In het licht van dit verweer van de man staat tussen partijen vast dat partijen op initiatief van de man, vóór hun huwelijk, huwelijkse voorwaarden zijn aangegaan omdat de man een algehele uitsluiting van gemeenschap van goederen opteerde. Verder staat vast dat partijen nooit hebben samengewoond, geen gemeenschappelijke huishouding hebben gevoerd, dat de vrouw geen enkele bijdrage heeft geleverd aan de opbouw van het vermogen van de man, dat de man zijn vermogen tijdens zijn arbeidzaam leven als boer gedurende circa 40 jaar heeft opgebouwd en dat partijen – op initiatief van de vrouw – de notaris, ten overstaan van wie de huwelijkse voorwaarden zijn opgemaakt, niet hebben ingelicht over wat zij aan vermogen hadden.

In afwachting van de bewijslevering door de man wordt iedere verdere beslissing aangehouden.

3De beslissing

De rechtbank:

3.1.

spreekt de echtscheiding uit tussen partijen, gehuwd te [plaats] op [datum] ;

3.2.

stelt de man in de gelegenheid te bewijzen dat de vrouw, met valse beloftes en onder valse voorwendselen als zou zij nooit uit de echt scheiden, dat zij op korte termijn bij de man zou komen wonen en met de man kinderen zou willen, de man heeft bewogen een huwelijk aan te gaan terwijl zij nimmer de intentie heeft gehad om haar beloftes na te komen of aan haar richting de man uitgesproken toekomstplannen enig gevolg te geven;

3.3.

bepaalt dat partijen hun verhinderdata in de periode mei t/m augustus 2020 bij akte binnen 10 dagen na heden dienen in te dienen, waarna de rechtbank de dag van het verhoor van de getuigen bepaalt, en bepaalt verder dat de man bij zijn akte een indicatie dient te geven van het aantal getuigen en de naar zijn inschatting met het verhoor van dezen gemoeide tijd, zodat de rechtbank voor het verhoor een dag of dagdeel kan bepalen;

3.4.

bepaalt dat de man bij akte uiterlijk één week voor de dag van het verhoor van de getuige(n) de namen en de woonplaats van de getuigen dient op te geven en dat hij deze getuigen zo spoedig mogelijk na de dagbepaling van het getuigenverhoor bij aangetekend schrijven of bij exploot dient op te roepen;

3.5.

houdt iedere verdere beslissing aan.

Deze beschikking is gegeven door mr. P.H.J. Frénay, rechter, en in het openbaar uitgesproken in tegenwoordigheid van mr. J.P.H. Welie, griffier, op 30 januari 2020.

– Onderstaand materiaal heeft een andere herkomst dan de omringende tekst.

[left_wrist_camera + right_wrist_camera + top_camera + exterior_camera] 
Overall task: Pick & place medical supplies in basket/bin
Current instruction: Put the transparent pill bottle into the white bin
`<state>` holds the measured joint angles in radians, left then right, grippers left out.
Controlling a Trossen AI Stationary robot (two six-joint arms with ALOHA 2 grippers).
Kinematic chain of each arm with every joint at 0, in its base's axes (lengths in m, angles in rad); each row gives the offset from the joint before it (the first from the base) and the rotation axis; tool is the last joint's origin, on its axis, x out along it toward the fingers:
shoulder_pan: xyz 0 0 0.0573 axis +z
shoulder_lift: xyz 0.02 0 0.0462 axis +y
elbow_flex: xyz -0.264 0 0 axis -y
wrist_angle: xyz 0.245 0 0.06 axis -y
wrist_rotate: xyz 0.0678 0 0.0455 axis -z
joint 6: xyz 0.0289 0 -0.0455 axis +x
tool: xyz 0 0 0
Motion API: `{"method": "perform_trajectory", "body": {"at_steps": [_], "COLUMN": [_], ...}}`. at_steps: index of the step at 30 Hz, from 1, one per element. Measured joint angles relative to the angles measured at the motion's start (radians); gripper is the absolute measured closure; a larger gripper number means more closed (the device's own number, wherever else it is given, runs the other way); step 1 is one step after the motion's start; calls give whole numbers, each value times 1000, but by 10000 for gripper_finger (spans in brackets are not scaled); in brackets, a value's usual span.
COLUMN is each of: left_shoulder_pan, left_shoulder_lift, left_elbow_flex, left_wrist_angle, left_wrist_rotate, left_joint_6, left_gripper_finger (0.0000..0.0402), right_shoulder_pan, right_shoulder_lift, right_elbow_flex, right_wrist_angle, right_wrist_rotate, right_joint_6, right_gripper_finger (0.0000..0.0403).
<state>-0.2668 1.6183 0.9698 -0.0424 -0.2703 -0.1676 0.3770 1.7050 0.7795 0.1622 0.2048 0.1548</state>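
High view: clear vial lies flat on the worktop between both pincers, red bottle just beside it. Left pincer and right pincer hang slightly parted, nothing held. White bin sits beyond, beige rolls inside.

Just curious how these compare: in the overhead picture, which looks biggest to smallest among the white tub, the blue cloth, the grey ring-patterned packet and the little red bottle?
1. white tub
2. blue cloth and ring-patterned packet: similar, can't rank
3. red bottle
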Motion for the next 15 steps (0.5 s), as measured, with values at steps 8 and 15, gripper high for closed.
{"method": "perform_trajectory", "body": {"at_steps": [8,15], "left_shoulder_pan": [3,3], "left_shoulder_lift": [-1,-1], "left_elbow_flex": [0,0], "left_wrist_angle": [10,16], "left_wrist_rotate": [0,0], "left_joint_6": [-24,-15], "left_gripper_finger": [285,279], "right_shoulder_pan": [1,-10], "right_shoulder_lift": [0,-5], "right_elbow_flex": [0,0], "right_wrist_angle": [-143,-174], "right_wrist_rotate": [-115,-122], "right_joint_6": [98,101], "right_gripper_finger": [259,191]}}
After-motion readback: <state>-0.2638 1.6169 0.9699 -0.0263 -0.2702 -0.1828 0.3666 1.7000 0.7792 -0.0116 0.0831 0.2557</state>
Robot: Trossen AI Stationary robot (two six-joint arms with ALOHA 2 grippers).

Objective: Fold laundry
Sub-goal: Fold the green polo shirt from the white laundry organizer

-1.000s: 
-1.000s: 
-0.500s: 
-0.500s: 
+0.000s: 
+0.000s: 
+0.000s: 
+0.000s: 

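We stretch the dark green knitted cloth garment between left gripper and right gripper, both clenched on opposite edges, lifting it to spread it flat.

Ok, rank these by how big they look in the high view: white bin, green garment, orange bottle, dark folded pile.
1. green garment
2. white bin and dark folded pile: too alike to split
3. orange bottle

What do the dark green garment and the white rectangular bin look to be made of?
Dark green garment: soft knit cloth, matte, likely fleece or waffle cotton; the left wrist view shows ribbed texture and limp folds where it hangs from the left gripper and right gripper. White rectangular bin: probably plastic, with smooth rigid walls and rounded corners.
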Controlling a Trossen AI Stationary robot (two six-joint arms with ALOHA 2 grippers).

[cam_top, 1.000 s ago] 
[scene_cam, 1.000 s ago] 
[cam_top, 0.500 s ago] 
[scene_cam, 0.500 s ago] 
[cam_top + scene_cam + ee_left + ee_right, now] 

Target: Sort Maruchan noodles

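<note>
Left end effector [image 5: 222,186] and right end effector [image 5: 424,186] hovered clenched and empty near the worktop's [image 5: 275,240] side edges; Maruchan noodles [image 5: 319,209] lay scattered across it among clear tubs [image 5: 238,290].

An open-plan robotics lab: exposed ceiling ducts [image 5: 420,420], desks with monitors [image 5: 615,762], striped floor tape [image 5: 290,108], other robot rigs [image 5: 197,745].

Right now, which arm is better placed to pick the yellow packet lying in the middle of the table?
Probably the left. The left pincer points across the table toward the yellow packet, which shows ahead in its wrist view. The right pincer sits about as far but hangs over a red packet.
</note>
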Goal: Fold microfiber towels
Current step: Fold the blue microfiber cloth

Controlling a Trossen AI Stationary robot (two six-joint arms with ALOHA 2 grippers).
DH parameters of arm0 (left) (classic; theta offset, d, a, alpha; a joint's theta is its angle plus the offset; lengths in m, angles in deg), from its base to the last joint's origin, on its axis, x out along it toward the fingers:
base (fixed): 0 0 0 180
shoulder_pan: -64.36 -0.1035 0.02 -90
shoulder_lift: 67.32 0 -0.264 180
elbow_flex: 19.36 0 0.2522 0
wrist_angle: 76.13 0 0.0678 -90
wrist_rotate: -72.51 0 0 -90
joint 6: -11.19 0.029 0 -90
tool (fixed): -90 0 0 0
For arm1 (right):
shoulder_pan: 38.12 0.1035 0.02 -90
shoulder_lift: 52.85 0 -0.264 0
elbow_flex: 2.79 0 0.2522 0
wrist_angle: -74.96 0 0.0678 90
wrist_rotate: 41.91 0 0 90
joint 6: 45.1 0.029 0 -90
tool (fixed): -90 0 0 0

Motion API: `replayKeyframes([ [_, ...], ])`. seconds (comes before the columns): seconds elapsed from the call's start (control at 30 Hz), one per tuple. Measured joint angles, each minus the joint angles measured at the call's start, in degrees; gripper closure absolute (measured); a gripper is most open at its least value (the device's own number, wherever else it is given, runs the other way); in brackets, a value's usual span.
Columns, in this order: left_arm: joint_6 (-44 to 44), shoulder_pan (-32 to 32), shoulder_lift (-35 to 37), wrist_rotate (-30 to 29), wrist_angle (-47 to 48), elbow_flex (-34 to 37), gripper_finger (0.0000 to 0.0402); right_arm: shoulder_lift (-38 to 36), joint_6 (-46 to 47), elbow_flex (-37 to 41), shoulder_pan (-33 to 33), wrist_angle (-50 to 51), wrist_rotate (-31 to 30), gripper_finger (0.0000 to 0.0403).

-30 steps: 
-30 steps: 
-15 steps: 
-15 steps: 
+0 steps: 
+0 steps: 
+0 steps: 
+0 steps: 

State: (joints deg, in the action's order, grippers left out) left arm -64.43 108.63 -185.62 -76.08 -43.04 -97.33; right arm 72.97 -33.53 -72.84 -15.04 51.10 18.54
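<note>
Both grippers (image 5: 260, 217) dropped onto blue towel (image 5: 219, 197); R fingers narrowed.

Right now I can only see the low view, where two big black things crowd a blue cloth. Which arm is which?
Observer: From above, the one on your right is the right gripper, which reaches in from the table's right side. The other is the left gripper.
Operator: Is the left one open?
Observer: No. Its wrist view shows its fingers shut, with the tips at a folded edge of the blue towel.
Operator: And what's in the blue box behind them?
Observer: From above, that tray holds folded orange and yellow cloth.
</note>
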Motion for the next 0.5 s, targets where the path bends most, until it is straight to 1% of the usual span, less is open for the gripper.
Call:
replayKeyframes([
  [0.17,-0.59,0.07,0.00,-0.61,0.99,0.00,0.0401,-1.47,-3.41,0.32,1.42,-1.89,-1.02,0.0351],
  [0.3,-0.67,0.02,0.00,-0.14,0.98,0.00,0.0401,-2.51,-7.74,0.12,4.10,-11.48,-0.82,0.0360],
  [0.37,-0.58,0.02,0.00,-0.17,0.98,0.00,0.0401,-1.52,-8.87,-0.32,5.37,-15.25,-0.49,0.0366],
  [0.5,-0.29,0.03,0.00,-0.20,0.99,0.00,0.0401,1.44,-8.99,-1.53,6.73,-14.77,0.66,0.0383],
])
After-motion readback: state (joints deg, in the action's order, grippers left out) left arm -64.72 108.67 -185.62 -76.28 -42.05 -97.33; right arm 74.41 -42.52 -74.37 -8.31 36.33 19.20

Tegen deze beschikking kan - voor zover er definitief is beslist - door tussenkomst van een advocaat hoger beroep worden ingesteld bij het gerechtshof te 's-Hertogenbosch. De verzoekende partij en verschenen belanghebbenden dienen het hoger beroep binnen de termijn van drie maanden na de dag van de uitspraak in te stellen. Andere belanghebbenden dienen het beroep in te stellen binnen drie maanden na de betekening van deze beschikking of nadat deze hun op andere wijze bekend is geworden en overeenkomstig artikel 820 lid 2 Rv openlijk bekend is gemaakt.